- _TASK DESCRIPTION_:
Copy the lines below exactly. Start at the first and finish with the line containing "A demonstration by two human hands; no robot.".

- _COLLECTED DATA_:
"""
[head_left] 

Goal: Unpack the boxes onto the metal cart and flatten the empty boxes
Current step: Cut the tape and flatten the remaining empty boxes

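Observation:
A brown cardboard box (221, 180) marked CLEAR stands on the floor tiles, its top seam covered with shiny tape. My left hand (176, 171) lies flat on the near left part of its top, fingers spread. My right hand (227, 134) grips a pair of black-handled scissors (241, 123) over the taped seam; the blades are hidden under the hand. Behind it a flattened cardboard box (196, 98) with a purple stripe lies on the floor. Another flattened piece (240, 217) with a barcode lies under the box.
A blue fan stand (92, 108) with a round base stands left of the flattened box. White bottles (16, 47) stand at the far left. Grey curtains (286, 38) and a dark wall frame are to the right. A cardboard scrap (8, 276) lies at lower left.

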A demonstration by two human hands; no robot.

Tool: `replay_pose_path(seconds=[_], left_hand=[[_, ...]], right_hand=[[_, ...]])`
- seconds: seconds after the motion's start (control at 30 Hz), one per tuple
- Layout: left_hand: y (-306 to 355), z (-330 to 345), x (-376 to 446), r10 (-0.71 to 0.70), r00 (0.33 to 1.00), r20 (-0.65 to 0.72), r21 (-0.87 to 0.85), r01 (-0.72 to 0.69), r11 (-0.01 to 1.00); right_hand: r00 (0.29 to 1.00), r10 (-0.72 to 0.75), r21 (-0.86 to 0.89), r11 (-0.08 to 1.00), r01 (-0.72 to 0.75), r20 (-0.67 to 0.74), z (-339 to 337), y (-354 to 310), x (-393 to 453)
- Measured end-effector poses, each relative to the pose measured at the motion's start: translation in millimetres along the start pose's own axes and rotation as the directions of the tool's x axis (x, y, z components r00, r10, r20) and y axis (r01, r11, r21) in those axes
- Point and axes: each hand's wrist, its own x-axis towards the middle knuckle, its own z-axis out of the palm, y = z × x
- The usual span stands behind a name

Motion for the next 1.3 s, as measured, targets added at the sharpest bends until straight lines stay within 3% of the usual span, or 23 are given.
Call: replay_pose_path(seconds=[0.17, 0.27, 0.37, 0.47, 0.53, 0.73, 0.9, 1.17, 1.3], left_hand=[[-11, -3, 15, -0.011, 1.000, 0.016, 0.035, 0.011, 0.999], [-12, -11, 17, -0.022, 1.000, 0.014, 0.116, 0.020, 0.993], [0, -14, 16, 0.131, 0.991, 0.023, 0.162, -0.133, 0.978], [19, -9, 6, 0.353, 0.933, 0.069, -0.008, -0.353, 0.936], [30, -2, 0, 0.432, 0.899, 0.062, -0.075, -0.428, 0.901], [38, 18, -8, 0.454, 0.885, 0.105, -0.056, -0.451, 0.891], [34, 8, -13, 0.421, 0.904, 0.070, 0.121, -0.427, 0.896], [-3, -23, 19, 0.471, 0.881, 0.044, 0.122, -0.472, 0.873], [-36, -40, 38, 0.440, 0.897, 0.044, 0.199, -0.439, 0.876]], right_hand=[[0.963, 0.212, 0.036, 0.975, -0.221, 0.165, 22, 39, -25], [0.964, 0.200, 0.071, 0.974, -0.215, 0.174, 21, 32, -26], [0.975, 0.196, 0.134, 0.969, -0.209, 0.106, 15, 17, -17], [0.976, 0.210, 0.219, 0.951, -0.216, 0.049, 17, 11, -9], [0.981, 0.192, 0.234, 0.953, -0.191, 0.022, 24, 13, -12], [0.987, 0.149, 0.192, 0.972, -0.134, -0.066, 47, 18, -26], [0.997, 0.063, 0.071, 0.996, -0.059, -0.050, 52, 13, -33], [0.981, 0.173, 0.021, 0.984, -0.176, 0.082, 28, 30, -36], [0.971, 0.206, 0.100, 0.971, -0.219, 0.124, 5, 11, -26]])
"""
- _EXERCISE RESPONSE_:
[head_left] 

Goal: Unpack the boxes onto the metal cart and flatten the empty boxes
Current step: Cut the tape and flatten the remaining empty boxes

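Observation:
A brown cardboard box (221, 180) marked CLEAR stands on the floor tiles, its top seam covered with shiny tape. My left hand (176, 171) lies flat on the near left part of its top, fingers spread. My right hand (227, 134) grips a pair of black-handled scissors (241, 123) over the taped seam; the blades are hidden under the hand. Behind it a flattened cardboard box (196, 98) with a purple stripe lies on the floor. Another flattened piece (240, 217) with a barcode lies under the box.
A blue fan stand (92, 108) with a round base stands left of the flattened box. White bottles (16, 47) stand at the far left. Grey curtains (286, 38) and a dark wall frame are to the right. A cardboard scrap (8, 276) lies at lower left.
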
A demonstration by two human hands; no robot.

That brings the answer to completion.